幻魔ガネーシャ

ガネーシャ【出身地:インド】

 ヒンドゥー教の知恵と学問の神。シヴァとパールヴァティの息子である。性格は温和で、象の頭に一本の牙、腕は四本あり、背は低く、布袋腹の男の姿で表される。

 彼が象の頭になった理由は諸説あるが、代表的なものを挙げておこう。パールヴァティは入浴中、夫のシヴァの侵入を遮るために、護衛の息子を造ることにした。彼女の垢と香油を混ぜて一本の指を作り、ガンジス河の聖水で育むと、美しい青年が生まれた。しかし彼は浴室に入ろうとした父シヴァに首をはねられた。悲しみのあまり怒り狂ったパールヴァティを鎮めるために、シヴァは最初に見つけた者の首、象の首を据えつけたのだ。

 別名であるガナパティは元々災厄や疫病の神であったが、逆にこの神を祀ることによってあらゆる障害を取り除き、福徳を授かろうと考えるようになった。インドでは重要な事業の開始にあたっては必ず供養され、商人の信者が多い。

幻魔クルースニク

クルースニク【出身地:スロベニア】

 光の力の加護を受けた、善なる吸血鬼始末人。その名は「十字架」に由来する。

 クルースニクは同じスロベニアの吸血鬼であるクドラクを宿敵とし、比類なき戦いを繰り広げる。両者は豚、雄牛、馬などの動物に変身して戦う。クルースニクが変身した動物は白い色をしている。
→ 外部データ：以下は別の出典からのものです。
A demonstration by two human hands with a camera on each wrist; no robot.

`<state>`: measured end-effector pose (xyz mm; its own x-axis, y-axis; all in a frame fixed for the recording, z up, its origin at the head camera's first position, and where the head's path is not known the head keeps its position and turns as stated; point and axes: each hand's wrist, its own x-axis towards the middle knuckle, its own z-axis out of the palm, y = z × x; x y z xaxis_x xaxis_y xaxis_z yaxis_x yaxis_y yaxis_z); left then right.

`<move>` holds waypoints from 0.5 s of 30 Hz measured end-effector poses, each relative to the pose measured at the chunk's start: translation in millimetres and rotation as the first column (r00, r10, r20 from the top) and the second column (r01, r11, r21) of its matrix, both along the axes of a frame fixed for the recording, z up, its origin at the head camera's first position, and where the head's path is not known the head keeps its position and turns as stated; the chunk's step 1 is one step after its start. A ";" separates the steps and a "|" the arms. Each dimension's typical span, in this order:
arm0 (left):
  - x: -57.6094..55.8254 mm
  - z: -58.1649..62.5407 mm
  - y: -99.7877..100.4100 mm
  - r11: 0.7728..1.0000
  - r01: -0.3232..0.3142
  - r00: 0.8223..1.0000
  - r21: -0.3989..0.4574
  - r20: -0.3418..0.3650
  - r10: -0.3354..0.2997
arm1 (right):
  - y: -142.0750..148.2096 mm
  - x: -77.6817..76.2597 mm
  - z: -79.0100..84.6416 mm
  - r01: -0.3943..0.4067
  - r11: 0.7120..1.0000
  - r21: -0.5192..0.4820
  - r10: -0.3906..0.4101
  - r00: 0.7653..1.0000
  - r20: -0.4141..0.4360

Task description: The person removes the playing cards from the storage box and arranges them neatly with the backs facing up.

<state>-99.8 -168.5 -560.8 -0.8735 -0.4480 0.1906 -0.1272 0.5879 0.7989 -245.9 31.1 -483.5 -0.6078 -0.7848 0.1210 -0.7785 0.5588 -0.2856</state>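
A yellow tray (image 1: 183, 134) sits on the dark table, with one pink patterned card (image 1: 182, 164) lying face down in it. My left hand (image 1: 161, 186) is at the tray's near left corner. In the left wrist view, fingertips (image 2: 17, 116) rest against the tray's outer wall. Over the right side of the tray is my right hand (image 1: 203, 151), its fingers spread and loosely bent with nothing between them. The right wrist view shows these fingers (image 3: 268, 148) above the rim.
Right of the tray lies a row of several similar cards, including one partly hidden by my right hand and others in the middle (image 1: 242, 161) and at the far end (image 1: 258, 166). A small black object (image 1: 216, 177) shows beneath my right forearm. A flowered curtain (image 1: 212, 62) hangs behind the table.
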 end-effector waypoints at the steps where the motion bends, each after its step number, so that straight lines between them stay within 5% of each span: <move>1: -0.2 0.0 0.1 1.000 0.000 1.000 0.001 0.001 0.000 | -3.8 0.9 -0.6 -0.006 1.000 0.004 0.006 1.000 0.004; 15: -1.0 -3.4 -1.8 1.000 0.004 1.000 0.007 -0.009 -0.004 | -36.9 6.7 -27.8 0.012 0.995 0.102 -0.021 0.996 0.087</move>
神の敵であるクドラクは決して光の使者に勝てないとされ、両者の戦いは、常にクルースニクの勝利で幕を閉じる。

幻魔ナタク

ナタク【出身地:ナタク】

 中国の古典大衆演劇『封神演義』に登場する、ホムンクルスの一種。

 煉気術の粋を懲らし、1500年かけて作られた霊珠が女性の体内で育てられ、生まれながらの仙人となった。幼くして青龍の皮を剥ぐほどの怪力である。